This API subset is abused by the malware developers to suppress the service subscription notification messages posted by the default SMS application. More specifically, upon successful subscription the Service provider sends a message to the user to inform about the charging and gives the option to unsubscribe. By having access to the notification listener service, the malware can call any of the functions mentioned above in order to remove the notification.

Cloaking

Cloaking refers to a set of techniques used to hide a malicious behavior. Regarding billing fraud applications, most of them won’t take any action if the Mobile Network is not targeted. Additionally, the malicious code is in most cases downloaded and executed using dynamic code loading.

Mitigating the threat

Looking back to what has been discussed so far it is obvious that the conventional mitigation techniques based on static detection of malware code patterns can only offer temporary remediation due to the extended use of encryption, compression, obfuscation and steganography. Additionally, the usage of Java reflection eliminates the requirement to directly reference system API functions which lessens even more the value of a static approach.

There are though characteristics that come as a result of mass infection and cloaking strategies that the malware developers tend to follow. We can classify these characteristics as primary and secondary, with the first to be (among others) the requested permissions and the used API functions and the second the application’s category, the developer’s profile, the user comments etc.

Regarding the usefulness of the secondary characteristics, this occurs from the fact that since this malware category uses the Google Play Store as its means of spreading, the malware developers are trying to find ways to infect as many devices as possible on a brief amount of time while remaining published as long as they can. To achieve that, they use specific patterns that inevitably produce the aforementioned characteristics. For example, a strategy which is commonly used includes the following steps:

  • Use of open-source applications that belong to popular categories and can be trojanized with a minimum of effort. The preferred categories are personalization (wallpapers, lock screens etc.), beauty, editors, communications (messaging, chat etc.), photography and tools (cleaners, fake AVs etc.).
  • Upload clean versions, until the application gets a sufficient number of installs.
  • Separate the malicious flow from the uploaded application in order to remain undetected for as long as possible.

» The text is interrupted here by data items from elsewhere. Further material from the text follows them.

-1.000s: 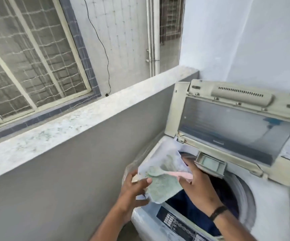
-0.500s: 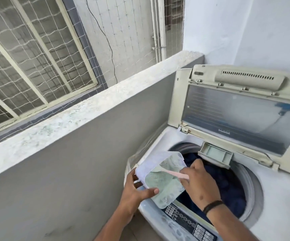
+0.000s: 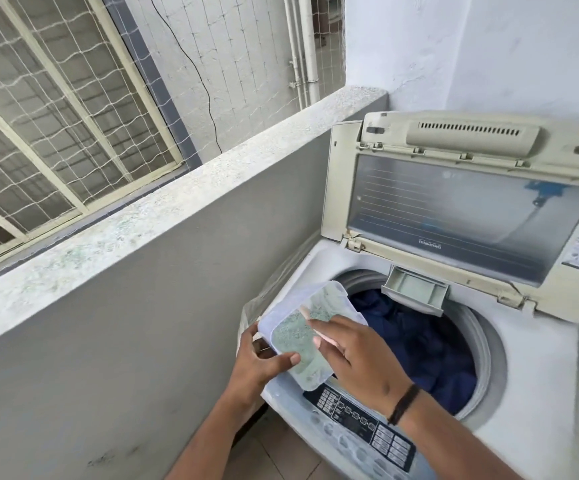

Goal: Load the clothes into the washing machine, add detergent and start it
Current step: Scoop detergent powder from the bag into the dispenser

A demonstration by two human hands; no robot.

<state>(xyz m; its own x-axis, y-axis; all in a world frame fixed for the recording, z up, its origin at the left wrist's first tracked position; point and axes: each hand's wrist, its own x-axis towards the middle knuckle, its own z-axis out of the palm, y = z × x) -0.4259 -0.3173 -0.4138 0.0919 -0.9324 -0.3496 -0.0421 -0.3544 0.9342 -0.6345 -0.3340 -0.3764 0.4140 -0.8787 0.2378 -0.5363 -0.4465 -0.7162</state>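
Observation:
A white top-loading washing machine [image 3: 537,368] stands with its lid [image 3: 461,216] raised. Dark blue clothes [image 3: 419,344] fill the drum. My left hand [image 3: 260,362] grips a clear plastic tub of pale green detergent powder [image 3: 302,341], tilted over the machine's front left corner. My right hand [image 3: 354,351] reaches into the tub and pinches a pink spoon [image 3: 310,318], whose bowl lies in the powder. A small open detergent tray [image 3: 414,289] juts from the back rim of the drum opening. The control panel [image 3: 361,417] runs along the front edge.
A grey parapet wall with a speckled ledge [image 3: 184,188] runs close along the machine's left side. Netting and a window grille [image 3: 56,109] lie beyond it. A white wall [image 3: 489,46] stands behind the machine. Tiled floor [image 3: 257,455] shows below.
The view has tilted down and nearer. The tub has dropped toward the machine's front corner, and my right hand has pushed the pink spoon deeper into the powder.

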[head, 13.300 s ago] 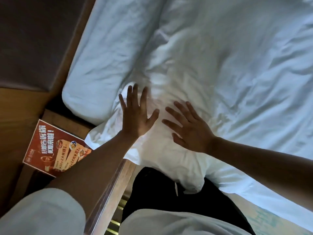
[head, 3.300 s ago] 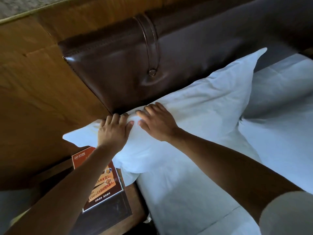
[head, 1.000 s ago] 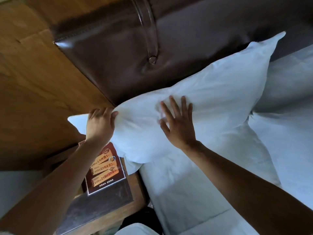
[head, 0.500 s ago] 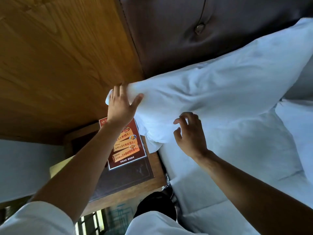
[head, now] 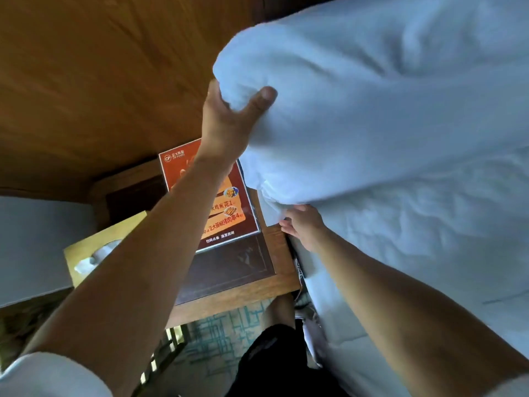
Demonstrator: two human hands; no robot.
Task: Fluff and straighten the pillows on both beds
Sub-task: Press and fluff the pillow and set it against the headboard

The applications that have been uploaded in the context of this strategy can easily be traced as they all share some common characteristics:

  • Excessive set of permissions which is not apt to the application’s usage (e.g., wallpapers, editors and camera apps that bind the notification listener or ask for SMS permissions).
  • Common user interface characteristics (icons, policy pages, buttons etc.).
  • Similar package names.
  • Suspicious developer profile (name, email address).
  • User complaints.

Regarding the primary characteristics, the requested permissions may include:

READ_SMS, RECEIVE_SMS, SEND_SMS, BIND_NOTIFICATION_LISTENER_SERVICE, CHANGE_WIFI_STATE, ACCESS_WIFI_STATE, CHANGE_NETWORK_STATE, INTERNET

Similarly, the most common API calls include: setWifiEnabled, requestNetwork, setProccessDefaultnetwork, bindProcessToNetwork, getSimOperator and cancelAllNotifications.

Client-Side Approach

The restricted set of information that an application can request for another imposes serious limitations on the actions that can be taken using on-device inspection capabilities. These actions may include:

  • Instant or on-demand scanning based on signatures that cover known generic patterns of this type of samples.
  • FileQuery requests and Telemetry based on conditions related to primary and secondary signals.
  • Monitoring the HTTP Communications using a VPN Implementation.

Further than that, considering that each app can only access its own file system as well as the external directory (after getting the relevant permissions), any file that the malware drops in its data folder is not accessible by the client. Additionally, the memory mapped for each application during the runtime is also not accessible, thus in-memory scanning is also not an option. This being said, a more comprehensive approach would require a fully controlled cloud environment.

Cloud-Side Detection

We saw so far that it is possible to narrow down the search scope by filtering out applications based on their secondary characteristics. Under a fully controlled environment (where the Android OS system limitations don’t apply) the prospect of a reliable detection increases dramatically.

A generic detection strategy may include the following steps:

  • Parsing of the Android manifest in order to identify the requested permissions.

This will filter out those applications that are not able to complete the subscription steps described in the previous paragraphs.

  • Use of dynamic instrumentation techniques in order to intercept commonly abused API calls and alter, if needed, their returned values.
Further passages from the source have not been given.